Task goal: All entries below are to be copied precisely as they appear.

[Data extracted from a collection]
————————

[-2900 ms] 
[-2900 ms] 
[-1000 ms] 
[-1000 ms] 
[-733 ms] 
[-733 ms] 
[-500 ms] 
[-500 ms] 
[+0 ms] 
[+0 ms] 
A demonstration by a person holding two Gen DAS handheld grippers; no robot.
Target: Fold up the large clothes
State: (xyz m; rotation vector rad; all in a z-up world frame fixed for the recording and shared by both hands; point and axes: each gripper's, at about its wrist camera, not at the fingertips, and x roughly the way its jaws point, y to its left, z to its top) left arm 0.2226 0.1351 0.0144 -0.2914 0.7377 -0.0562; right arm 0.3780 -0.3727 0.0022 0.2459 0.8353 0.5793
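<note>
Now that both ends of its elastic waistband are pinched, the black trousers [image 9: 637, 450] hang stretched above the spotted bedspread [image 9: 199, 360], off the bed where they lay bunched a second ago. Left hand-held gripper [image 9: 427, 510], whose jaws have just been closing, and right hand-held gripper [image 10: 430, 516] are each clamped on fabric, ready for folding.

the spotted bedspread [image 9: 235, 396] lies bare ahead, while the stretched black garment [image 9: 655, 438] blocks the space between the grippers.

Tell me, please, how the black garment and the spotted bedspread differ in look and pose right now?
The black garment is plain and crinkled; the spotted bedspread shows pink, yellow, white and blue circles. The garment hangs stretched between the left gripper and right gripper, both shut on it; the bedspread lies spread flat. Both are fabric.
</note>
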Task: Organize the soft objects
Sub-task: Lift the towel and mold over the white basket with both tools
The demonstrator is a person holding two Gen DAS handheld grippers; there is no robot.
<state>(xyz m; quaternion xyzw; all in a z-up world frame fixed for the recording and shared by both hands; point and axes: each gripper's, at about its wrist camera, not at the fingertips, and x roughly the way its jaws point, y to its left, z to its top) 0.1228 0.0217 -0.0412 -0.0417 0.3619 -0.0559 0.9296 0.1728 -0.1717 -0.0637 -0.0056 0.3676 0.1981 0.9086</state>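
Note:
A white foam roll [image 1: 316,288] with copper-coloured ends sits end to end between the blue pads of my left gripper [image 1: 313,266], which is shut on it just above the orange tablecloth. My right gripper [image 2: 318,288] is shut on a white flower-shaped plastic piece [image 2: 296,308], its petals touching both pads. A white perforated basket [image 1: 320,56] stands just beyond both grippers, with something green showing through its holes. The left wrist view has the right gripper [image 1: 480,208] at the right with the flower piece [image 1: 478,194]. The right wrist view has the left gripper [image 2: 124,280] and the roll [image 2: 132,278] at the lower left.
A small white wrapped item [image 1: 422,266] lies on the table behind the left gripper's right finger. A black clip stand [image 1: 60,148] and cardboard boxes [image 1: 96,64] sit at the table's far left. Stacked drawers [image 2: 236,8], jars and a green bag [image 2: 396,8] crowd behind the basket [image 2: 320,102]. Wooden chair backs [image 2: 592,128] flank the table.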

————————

Response for this exercise:
[-2900 ms] 
[-2900 ms] 
[-1000 ms] 
[-1000 ms] 
[-733 ms] 
[-733 ms] 
[-500 ms] 
[-500 ms] 
[+0 ms] 
[+0 ms] 
A demonstration by a person holding two Gen DAS handheld grippers; no robot.
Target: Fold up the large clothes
State: (xyz m; rotation vector rad; all in a z-up world frame fixed for the recording and shared by both hands; point and axes: each gripper's, at about its wrist camera, not at the fingertips, and x roughly the way its jaws point, y to its left, z to its top) left arm 0.2226 0.1351 0.0144 -0.2914 0.7377 -0.0562; right arm 0.3780 -0.3727 0.0022 0.2459 0.8353 0.5793
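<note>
Now that both ends of its elastic waistband are pinched, the black trousers [image 9: 637, 450] hang stretched above the spotted bedspread [image 9: 199, 360], off the bed where they lay bunched a second ago. Left hand-held gripper [image 9: 427, 510], whose jaws have just been closing, and right hand-held gripper [image 10: 430, 516] are each clamped on fabric, ready for folding.

the spotted bedspread [image 9: 235, 396] lies bare ahead, while the stretched black garment [image 9: 655, 438] blocks the space between the grippers.

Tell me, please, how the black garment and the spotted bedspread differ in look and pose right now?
The black garment is plain and crinkled; the spotted bedspread shows pink, yellow, white and blue circles. The garment hangs stretched between the left gripper and right gripper, both shut on it; the bedspread lies spread flat. Both are fabric.
</note>
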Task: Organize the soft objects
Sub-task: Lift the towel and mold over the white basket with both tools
The demonstrator is a person holding two Gen DAS handheld grippers; there is no robot.
<state>(xyz m; quaternion xyzw; all in a z-up world frame fixed for the recording and shared by both hands; point and axes: each gripper's, at about its wrist camera, not at the fingertips, and x roughly the way its jaws point, y to its left, z to its top) 0.1228 0.0217 -0.0412 -0.0417 0.3619 -0.0559 0.9296 0.1728 -0.1717 -0.0637 -0.0056 0.3676 0.1981 0.9086</state>
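Note:
A white foam roll [image 1: 316,288] with copper-coloured ends sits end to end between the blue pads of my left gripper [image 1: 313,266], which is shut on it just above the orange tablecloth. My right gripper [image 2: 318,288] is shut on a white flower-shaped plastic piece [image 2: 296,308], its petals touching both pads. A white perforated basket [image 1: 320,56] stands just beyond both grippers, with something green showing through its holes. The left wrist view has the right gripper [image 1: 480,208] at the right with the flower piece [image 1: 478,194]. The right wrist view has the left gripper [image 2: 124,280] and the roll [image 2: 132,278] at the lower left.
A small white wrapped item [image 1: 422,266] lies on the table behind the left gripper's right finger. A black clip stand [image 1: 60,148] and cardboard boxes [image 1: 96,64] sit at the table's far left. Stacked drawers [image 2: 236,8], jars and a green bag [image 2: 396,8] crowd behind the basket [image 2: 320,102]. Wooden chair backs [image 2: 592,128] flank the table.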

This exercise requires nothing further.